# Introduction

In this notebook, I go through how I worked to find a decent solution for this challenge using simple uncomplicated techniques. No machine learning, no fancy black-box models. Throw away your ARIMAs and Gradient Boosts. Think simple.

# Setup and Loading Data

In [62]:
%load_ext autoreload
# %autoreload 2
%matplotlib inline
%load_ext ipython_unittest
from math import sin, cos, pi
import numpy as np
import pandas as pd
import matplotlib.pyplot as plt
from sklearn.linear_model import LinearRegression
from sklearn.tree import DecisionTreeRegressor
from sklearn.ensemble import RandomForestRegressor


pd.set_option('display.max_rows', 12)

The autoreload extension is already loaded. To reload it, use:
  %reload_ext autoreload
The ipython_unittest extension is already loaded. To reload it, use:
  %reload_ext ipython_unittest


## Reading the data

In [50]:
%%time
data = pd.read_csv("train.csv", low_memory=False, 
                    parse_dates=['date'], index_col=['date'])
data.sort_index(inplace=True)

CPU times: user 896 ms, sys: 127 ms, total: 1.02 s
Wall time: 1.02 s


# Auxilary functions

In [49]:
def smape(A, F):
    """ SMAPE transformation"""
    A, F = A.astype(float), F.astype(float)
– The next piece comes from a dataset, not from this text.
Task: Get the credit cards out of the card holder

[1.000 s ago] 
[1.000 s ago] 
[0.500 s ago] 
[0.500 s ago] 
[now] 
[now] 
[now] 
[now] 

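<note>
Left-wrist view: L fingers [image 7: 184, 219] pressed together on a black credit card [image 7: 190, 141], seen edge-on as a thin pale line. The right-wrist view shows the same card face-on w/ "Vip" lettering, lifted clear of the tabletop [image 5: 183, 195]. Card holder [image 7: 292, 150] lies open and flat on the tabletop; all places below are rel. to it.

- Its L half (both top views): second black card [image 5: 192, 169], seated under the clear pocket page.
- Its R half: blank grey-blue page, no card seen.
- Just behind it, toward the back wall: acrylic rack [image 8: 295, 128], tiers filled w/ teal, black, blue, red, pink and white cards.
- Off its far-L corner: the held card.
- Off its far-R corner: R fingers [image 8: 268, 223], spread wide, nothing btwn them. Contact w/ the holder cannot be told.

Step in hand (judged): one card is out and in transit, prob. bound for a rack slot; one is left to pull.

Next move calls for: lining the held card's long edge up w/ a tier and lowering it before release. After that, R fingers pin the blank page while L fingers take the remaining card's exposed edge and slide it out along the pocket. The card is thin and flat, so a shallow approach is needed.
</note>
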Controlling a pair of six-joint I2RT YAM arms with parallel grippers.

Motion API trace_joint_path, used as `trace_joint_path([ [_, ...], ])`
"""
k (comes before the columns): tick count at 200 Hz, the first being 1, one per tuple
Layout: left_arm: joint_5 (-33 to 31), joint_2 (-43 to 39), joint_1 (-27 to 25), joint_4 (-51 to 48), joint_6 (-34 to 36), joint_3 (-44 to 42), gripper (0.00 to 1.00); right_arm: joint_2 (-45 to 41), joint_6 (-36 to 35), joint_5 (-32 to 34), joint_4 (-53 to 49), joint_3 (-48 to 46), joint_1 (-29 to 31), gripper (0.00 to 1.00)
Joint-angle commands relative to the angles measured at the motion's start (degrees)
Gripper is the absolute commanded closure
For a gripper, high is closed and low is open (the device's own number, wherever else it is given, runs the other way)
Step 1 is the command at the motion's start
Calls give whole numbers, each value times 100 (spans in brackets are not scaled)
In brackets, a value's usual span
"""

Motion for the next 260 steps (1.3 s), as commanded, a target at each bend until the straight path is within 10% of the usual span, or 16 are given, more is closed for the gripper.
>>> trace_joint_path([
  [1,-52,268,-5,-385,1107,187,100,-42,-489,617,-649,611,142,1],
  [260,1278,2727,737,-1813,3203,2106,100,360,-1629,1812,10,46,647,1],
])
    return (100. / len(A)) * np.sum(2 * np.abs(F - A) / (np.abs(A) + np.abs(F)  + np.finfo(float).eps))

 
def expand_df(df):
    """Expand dataframe with more useful columns"""
    data = df.copy()
    data['day'] = data.index.day
    data['month'] = data.index.month
    data['year'] = data.index.year
    data['dayofweek'] = data.index.dayofweek
    data['week_of_year']  = data.index.weekofyear
    return data


def cycle(t, T):
    """transform cyclic feature (hor, day, month) into sin(\alpha), cos(\alpha)"""
    arg = 2 * pi * t / T
    return sin(arg), cos(arg)


def cyclic_features(data, cyclic_features = {'month': 12, 'day' :31, 'dayofweek': 7}):
    """adding transforming the cyclic feature to sin and cos"""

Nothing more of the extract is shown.